## Task goal
Please copy the data below exactly, from its first line through the line holding "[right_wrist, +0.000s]", and skip the pictures.

----

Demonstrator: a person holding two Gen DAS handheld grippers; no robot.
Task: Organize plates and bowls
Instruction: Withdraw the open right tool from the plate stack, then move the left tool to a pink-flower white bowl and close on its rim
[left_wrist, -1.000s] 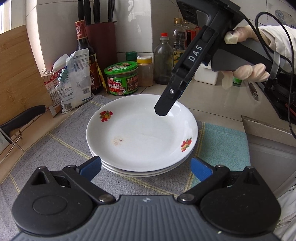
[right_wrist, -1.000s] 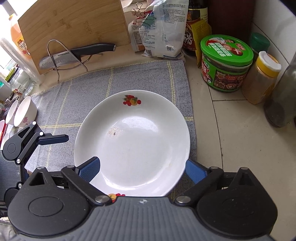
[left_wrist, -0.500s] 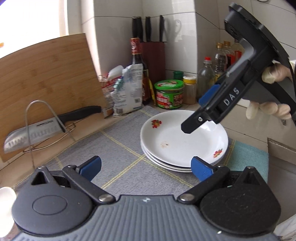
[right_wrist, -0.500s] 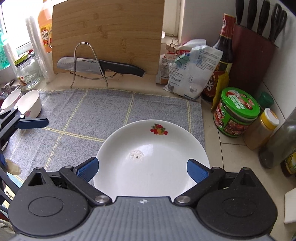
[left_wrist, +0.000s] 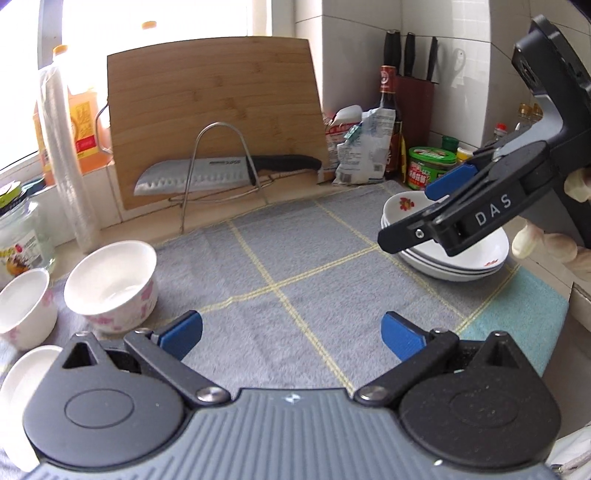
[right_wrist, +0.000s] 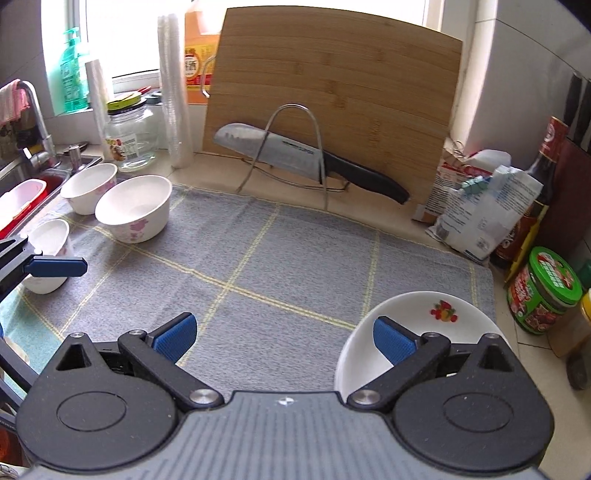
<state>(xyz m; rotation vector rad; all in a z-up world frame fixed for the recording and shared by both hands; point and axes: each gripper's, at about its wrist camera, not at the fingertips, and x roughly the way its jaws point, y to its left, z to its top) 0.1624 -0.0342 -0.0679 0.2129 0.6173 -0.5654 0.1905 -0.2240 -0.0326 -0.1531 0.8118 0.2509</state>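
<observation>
Grey checked cloth (left_wrist: 295, 258) now fills the middle of both views, where half a second ago the plate stack sat square in front of my tools. I have swung both tools leftward across the tabletop (left_wrist: 295, 192): in the left wrist view the plate stack (left_wrist: 461, 258) has shifted to the right edge, and in the right wrist view it lies at lower right, partly under my right finger. I judge the plates as finished, stacked on the right part of the cloth, and the bowls as the next item.

The bowls are now in sight. The nearest bowl (right_wrist: 135, 208) stands upright on the left part of the cloth, with a second bowl (right_wrist: 88, 188) just behind it and a third (right_wrist: 50, 251) beside my left tool. None is nested yet.

My left tool (left_wrist: 291, 334) is spread wide, holds nothing and touches nothing; it hovers above bare cloth, near the nearest bowl. My right tool (right_wrist: 282, 336) is likewise spread wide and empty, hanging above the stack without contact, as far as I can tell.
</observation>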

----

## Solved exercise
Demonstrator: a person holding two Gen DAS handheld grippers; no robot.
Task: Organize plates and bowls
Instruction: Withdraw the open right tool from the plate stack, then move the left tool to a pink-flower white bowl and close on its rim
[left_wrist, -1.000s] 
[right_wrist, -1.000s] 
[left_wrist, -0.500s] 
[right_wrist, -0.500s] 
[left_wrist, +0.000s] 
[right_wrist, +0.000s] 

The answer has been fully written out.